The future we seek will not be built by a few exceptional women rising to the top. It will be built by communities that understand the extraordinary power of shared progress.
Nearly every woman—whether a seasoned leader or an aspiring professional—is still navigating the consequences of inequality. In boardrooms, political offices, corporate corridors, and entrepreneurial spaces, women often have to prove themselves twice as hard for opportunities that should be accessible to all.
Inequality is everyone’s burden
Men feel it too, often without realising it. When leadership pipelines lack diversity, men carry responsibilities that could have been shared more equitably and miss out on perspectives that could lead to better outcomes. It is like trying to run a race on one leg while the other remains underutilised.
Organisations feel it as well. Performance suffers when leadership teams lack diverse perspectives. Globally, companies with gender-diverse boards are 21% more likely to outperform their peers in profitability (McKinsey & Company).

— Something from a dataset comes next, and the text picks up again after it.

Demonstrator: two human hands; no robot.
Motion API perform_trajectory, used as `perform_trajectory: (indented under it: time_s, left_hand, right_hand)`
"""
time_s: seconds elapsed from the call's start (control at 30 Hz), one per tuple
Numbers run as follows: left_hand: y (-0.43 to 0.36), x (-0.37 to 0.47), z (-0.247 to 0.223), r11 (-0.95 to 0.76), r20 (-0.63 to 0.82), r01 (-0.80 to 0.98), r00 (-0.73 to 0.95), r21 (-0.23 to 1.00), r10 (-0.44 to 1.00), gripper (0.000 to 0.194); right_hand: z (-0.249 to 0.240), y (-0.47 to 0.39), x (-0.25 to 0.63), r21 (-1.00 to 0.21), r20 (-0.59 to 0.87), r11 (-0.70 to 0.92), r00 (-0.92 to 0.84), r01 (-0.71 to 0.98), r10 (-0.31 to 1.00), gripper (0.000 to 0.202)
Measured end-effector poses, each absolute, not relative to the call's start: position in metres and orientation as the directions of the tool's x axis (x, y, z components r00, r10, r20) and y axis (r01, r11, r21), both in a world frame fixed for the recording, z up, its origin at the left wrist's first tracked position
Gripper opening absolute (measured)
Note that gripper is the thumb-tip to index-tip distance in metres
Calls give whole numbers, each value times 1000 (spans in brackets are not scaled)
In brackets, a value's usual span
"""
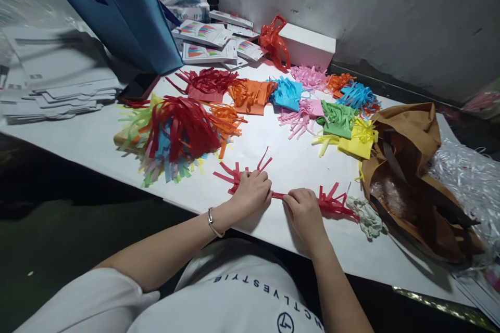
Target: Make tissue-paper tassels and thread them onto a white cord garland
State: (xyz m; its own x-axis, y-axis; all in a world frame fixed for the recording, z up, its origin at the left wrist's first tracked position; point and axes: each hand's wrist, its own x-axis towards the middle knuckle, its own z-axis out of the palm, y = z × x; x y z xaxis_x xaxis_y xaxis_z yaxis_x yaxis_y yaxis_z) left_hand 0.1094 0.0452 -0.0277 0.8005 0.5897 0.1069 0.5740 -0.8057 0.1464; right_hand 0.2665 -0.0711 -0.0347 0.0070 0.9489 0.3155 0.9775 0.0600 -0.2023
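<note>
A red paper strip with fringed ends (278,195) lies across the white table (219,192) close to its front edge, its middle rolled narrow. My left hand (252,192) is closed on it at the left, with fringes spreading out beyond the fingers. My right hand (304,213) has its fingers pressed together on the strip a little to the right. More red fringe (334,205) runs from my right hand toward a crumpled pale cloth (367,216).
Left of my hands is a pile of fringed paper tassels (175,135). Colored fringed bundles (252,96) curve behind. A brown bag (406,166) stands right, a blue bag (128,21) back left near white stacks (58,73). A white box (307,44) sits by the wall.
</note>
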Motion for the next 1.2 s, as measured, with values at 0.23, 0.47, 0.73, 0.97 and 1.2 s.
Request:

Nigeria: Progress and gaps
Nigeria tells a similar story. The recent PWR report shows that the top 30 listed organisations now have women occupying 31% of board seats, a remarkable improvement from the all-male boards of the past. Yet in governance, women hold less than 5% of National Assembly seats, and only a handful serve in ministerial or executive positions – a clear signal that talent remains under-represented at the highest decision-making levels.
The cost of this imbalance is enormous: untapped talent, slowed innovation, constrained economic growth, and weaker social cohesion.
“Give to Gain”: A call to action
This year’s International Women’s Day theme, “Give to Gain”, is urgent and necessary. It is a call to deliberate action, not passive hope. Giving here is not charity. It is intentional: sharing opportunity, influence, knowledge, and resources so that progress becomes collective, not individual.
Eight bold steps to give and gain
1. Give an opportunity
Open doors deliberately. Recommend women for leadership roles, nominate them for board seats, or invite them into strategic decision-making conversations. Funding opportunities; access to finance; and appointments, whether boards, ministerial positions, judgeships, or SANs—should all be approached with a deliberate gender lens and mandate.
2. Give knowledge
Share insights, lessons, and experience. Mentorship builds confidence, equips future leaders, and strengthens pipelines that prepare women to step boldly into leadership roles.
3. Give credit
Recognition builds credibility. Celebrate women’s contributions publicly at work, in meetings, or across industry platforms to ensure excellence is visible and inspire others to aim higher.
4. Give support
Support amplifies impact. Promote women-led initiatives, attend their events, and use your voice to boost theirs. Small acts of support create exponential outcomes.
5. Give access
Networks matter. Invite women into professional circles, strategic forums, and decision-making conversations. Access opens doors to opportunities that would otherwise remain closed.
6. Give courage
Belief is transformative. Encourage women to take bold steps—apply for promotions, launch ventures, or lead projects. Sometimes the greatest gift is a vote of confidence that sparks action.
7. Give resources
Invest in women-led businesses, fund girls’ education, and support leadership initiatives. Resources accelerate impact and create long-term social and economic value.
8. Give forward
Success is meaningful when it lifts others. Every woman who rises has the power to mentor, sponsor, and advocate for the next generation, creating a cycle of progress that benefits all.
The collective gain
Balanced opportunities do not diminish anyone’s potential—they expand possibilities for all. When women rise, organisations innovate faster, communities prosper, and economies become more resilient.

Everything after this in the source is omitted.